▶ **Work instruction**: When you output the entries, begin with the first line and end with the line containing "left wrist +", keeping each line exactly as it is.

▶ **Source data**:
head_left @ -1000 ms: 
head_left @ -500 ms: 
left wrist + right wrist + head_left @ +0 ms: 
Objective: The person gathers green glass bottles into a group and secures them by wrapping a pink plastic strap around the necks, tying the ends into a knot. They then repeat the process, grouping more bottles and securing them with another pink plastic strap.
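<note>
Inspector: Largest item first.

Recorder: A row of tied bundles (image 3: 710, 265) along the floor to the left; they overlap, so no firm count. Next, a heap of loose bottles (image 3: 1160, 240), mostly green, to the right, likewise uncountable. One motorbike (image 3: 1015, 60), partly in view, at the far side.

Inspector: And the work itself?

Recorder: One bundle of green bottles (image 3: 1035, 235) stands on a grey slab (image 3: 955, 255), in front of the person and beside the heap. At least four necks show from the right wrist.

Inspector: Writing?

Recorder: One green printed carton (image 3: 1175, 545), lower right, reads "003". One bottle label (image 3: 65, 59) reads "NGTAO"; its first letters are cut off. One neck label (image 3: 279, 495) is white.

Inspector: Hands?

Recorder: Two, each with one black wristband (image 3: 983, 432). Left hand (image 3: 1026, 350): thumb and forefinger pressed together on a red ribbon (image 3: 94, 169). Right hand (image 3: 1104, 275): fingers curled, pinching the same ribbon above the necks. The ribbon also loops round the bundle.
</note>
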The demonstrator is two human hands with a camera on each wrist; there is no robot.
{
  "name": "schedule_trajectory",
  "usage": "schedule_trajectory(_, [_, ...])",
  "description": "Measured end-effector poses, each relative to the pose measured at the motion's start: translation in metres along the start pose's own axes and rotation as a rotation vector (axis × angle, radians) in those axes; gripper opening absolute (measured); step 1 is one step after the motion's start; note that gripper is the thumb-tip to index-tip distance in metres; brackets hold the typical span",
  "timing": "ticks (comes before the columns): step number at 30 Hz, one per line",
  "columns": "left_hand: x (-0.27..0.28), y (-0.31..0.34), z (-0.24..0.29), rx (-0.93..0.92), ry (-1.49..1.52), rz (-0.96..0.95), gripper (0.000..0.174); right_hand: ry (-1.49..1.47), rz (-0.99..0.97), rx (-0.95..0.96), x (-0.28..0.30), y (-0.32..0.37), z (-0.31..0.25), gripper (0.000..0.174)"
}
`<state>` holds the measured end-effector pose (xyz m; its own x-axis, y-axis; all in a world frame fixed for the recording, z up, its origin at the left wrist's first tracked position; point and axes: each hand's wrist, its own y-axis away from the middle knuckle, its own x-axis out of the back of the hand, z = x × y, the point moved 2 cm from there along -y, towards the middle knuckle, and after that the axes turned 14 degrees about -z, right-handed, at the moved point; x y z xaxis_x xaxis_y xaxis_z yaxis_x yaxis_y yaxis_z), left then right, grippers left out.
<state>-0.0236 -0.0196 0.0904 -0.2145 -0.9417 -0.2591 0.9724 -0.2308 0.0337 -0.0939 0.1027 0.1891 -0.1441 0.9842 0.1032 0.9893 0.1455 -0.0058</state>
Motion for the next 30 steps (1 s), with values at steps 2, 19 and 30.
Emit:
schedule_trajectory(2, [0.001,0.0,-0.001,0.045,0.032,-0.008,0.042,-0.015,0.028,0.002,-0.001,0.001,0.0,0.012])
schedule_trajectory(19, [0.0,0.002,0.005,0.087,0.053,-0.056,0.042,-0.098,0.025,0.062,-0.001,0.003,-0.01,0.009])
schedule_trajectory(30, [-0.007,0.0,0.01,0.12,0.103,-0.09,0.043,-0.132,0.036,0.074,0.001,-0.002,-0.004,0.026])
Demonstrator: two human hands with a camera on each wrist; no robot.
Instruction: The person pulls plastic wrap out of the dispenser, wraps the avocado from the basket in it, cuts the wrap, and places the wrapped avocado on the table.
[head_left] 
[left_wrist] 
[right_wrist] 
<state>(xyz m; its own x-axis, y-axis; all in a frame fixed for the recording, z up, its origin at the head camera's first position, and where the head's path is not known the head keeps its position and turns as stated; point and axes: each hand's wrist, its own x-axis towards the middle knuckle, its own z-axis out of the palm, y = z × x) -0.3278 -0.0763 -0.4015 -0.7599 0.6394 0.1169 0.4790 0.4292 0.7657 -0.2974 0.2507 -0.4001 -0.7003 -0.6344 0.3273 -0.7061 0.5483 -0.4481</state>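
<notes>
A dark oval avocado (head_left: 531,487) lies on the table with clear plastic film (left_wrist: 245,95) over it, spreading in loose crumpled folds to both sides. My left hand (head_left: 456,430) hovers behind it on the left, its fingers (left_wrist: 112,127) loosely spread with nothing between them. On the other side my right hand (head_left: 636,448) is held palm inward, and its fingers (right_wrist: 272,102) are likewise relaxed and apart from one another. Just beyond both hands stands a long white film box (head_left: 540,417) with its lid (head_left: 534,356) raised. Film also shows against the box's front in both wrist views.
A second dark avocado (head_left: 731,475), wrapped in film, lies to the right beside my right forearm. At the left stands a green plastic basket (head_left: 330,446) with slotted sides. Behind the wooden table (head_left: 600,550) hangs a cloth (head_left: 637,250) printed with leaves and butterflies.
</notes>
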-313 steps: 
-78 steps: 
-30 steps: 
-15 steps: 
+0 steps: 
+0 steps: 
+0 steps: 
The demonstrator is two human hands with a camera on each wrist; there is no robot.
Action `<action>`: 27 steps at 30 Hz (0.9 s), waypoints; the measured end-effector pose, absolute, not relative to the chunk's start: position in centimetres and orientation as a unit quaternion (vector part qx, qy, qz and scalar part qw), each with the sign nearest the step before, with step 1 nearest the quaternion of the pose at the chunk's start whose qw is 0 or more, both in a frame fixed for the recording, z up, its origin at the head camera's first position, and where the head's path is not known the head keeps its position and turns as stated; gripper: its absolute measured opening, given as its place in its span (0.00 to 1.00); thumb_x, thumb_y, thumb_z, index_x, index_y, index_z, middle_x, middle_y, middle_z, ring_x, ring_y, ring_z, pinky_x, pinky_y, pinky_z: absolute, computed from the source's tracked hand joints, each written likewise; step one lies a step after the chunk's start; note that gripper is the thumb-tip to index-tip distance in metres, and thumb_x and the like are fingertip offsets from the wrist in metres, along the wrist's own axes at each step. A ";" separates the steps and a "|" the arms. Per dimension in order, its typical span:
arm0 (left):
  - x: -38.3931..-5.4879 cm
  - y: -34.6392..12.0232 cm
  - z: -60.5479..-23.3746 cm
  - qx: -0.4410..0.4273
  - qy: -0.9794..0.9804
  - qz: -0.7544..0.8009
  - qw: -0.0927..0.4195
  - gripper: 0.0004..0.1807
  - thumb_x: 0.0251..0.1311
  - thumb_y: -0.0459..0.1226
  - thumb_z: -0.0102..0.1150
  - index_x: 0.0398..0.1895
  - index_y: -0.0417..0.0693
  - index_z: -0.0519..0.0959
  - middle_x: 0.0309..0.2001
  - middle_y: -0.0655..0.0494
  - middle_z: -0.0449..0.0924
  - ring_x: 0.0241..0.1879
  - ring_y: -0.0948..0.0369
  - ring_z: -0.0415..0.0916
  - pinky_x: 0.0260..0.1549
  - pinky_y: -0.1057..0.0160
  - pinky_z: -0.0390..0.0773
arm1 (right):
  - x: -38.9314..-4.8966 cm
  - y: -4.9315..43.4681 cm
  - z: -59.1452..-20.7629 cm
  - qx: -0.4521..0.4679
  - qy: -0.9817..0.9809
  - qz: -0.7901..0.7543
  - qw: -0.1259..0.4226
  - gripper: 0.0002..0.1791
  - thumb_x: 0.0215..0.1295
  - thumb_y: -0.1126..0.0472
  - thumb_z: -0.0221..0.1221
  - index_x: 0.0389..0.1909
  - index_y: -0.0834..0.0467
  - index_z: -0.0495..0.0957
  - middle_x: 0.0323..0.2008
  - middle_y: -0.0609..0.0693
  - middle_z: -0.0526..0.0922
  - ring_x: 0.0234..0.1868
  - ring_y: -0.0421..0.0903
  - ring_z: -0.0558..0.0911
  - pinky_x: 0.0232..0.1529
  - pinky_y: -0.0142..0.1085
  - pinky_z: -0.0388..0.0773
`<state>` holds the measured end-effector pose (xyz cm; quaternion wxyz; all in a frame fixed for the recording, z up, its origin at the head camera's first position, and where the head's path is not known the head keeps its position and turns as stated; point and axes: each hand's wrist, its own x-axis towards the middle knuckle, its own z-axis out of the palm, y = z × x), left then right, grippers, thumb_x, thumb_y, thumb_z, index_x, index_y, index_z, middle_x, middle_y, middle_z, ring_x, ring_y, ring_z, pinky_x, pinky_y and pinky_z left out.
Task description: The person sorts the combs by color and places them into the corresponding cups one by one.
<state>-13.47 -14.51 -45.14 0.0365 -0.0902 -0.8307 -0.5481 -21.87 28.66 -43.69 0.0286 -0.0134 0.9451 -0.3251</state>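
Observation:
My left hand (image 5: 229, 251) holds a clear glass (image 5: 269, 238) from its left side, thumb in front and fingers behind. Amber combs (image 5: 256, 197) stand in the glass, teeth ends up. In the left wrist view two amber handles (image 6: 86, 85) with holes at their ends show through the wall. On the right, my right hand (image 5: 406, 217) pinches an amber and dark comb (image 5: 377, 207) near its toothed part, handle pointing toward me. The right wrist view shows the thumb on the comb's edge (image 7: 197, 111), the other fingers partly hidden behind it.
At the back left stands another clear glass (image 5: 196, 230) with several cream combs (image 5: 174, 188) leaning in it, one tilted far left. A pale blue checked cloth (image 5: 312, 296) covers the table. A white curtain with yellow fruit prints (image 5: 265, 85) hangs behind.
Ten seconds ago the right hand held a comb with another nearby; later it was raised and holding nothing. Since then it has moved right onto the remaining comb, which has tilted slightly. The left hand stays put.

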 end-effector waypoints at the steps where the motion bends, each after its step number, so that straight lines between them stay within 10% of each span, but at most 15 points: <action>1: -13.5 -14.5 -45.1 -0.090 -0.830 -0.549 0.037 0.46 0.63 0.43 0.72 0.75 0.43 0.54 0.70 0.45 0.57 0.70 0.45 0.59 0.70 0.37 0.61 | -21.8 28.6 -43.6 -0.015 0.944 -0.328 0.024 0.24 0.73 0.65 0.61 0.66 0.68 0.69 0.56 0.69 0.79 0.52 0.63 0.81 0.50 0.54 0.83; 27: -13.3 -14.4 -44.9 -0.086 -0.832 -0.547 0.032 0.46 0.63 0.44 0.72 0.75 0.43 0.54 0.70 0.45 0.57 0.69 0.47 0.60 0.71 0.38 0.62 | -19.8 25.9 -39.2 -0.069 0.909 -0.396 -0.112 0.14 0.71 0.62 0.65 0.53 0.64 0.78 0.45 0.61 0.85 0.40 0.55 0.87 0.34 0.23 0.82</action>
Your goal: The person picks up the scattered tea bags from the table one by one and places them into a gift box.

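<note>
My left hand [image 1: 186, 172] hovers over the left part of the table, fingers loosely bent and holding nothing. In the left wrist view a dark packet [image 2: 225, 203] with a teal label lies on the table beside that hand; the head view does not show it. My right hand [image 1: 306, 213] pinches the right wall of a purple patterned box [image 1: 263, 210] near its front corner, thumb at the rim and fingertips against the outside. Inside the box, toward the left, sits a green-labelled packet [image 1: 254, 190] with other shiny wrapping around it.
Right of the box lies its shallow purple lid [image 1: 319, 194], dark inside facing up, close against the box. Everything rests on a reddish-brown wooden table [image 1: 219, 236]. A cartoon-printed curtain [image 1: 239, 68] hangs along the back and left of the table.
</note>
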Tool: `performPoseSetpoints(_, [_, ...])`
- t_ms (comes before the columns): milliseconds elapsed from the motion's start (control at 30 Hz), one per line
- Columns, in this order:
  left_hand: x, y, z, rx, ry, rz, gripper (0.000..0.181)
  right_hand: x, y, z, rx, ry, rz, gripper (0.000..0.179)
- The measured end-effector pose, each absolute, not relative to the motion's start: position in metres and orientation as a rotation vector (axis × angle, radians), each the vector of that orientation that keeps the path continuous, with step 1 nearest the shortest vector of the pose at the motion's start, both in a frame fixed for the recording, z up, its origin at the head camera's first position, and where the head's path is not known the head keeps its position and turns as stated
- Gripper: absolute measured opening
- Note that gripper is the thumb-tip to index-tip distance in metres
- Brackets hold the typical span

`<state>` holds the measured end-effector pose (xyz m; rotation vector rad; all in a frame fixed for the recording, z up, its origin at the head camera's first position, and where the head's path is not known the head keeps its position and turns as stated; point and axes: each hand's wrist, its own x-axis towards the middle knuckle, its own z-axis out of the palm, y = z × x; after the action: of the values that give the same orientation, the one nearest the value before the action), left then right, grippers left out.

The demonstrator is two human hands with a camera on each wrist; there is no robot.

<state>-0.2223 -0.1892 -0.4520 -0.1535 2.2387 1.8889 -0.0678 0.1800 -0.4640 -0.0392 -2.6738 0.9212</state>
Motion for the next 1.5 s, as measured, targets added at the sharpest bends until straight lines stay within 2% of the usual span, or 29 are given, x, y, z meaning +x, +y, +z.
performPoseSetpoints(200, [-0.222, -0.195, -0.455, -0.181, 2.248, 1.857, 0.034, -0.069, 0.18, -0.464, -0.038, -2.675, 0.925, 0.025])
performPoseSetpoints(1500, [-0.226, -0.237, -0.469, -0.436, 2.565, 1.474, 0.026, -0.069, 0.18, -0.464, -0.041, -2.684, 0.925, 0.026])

▶ **Result below**:
head_left @ -1000 ms: 
head_left @ -500 ms: 
left wrist + right wrist + head_left @ +0 ms: 

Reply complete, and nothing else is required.